> [EXERCISE DESCRIPTION]:
Filter out every line below that lacks "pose", and copy the rest.
[Start of section]
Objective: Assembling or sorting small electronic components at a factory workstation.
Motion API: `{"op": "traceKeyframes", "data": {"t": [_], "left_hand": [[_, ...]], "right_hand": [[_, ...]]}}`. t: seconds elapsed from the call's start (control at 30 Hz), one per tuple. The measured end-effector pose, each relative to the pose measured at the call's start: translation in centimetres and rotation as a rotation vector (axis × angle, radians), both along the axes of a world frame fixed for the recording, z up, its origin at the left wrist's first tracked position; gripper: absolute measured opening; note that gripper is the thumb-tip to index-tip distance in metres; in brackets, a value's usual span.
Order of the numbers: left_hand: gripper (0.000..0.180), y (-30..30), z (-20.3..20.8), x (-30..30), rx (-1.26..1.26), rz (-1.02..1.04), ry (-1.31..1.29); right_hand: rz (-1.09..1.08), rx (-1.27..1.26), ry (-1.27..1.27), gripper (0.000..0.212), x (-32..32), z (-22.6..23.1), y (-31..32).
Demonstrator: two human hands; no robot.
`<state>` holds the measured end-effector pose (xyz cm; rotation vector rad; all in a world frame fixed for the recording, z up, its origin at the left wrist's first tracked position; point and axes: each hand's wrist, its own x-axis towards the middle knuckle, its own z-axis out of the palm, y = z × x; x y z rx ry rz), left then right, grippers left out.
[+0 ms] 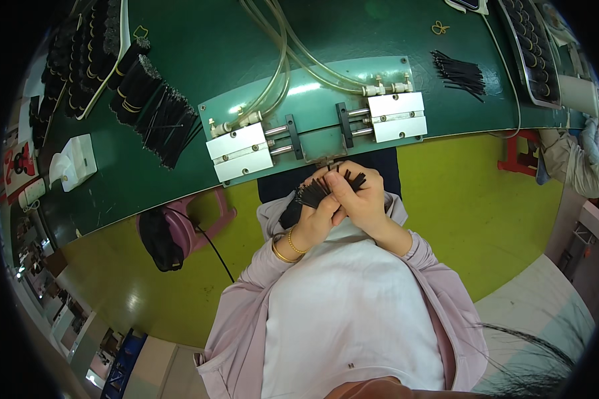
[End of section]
> [TASK RESULT]:
Motion API: `{"op": "traceKeyframes", "data": {"t": [_], "left_hand": [[_, ...]], "right_hand": [[_, ...]]}}`. t: seconds elapsed from the call's start (control at 30 Hz), one per tuple. The measured end-effector pose, each relative to the pose measured at the call's start: translation in centimetres and rotation as a rotation vector (axis × angle, radians), both along the axes of a world frame fixed for the recording, z up, its origin at the left wrist's first tracked position; gripper: absolute measured opening; note that gripper is the thumb-tip to index-tip distance in metres; in brackets, a value's usual span.
`<state>` holds the measured end-effector pose (xyz cm; rotation vector rad; all in a world frame fixed for the recording, z up, its origin at the left wrist's first tracked position; point and axes: each hand's wrist, its own x-axis towards the middle knuckle, its own z-axis out of the palm, y = z × x; x y z rx ry rz), left then right, grippers left out.

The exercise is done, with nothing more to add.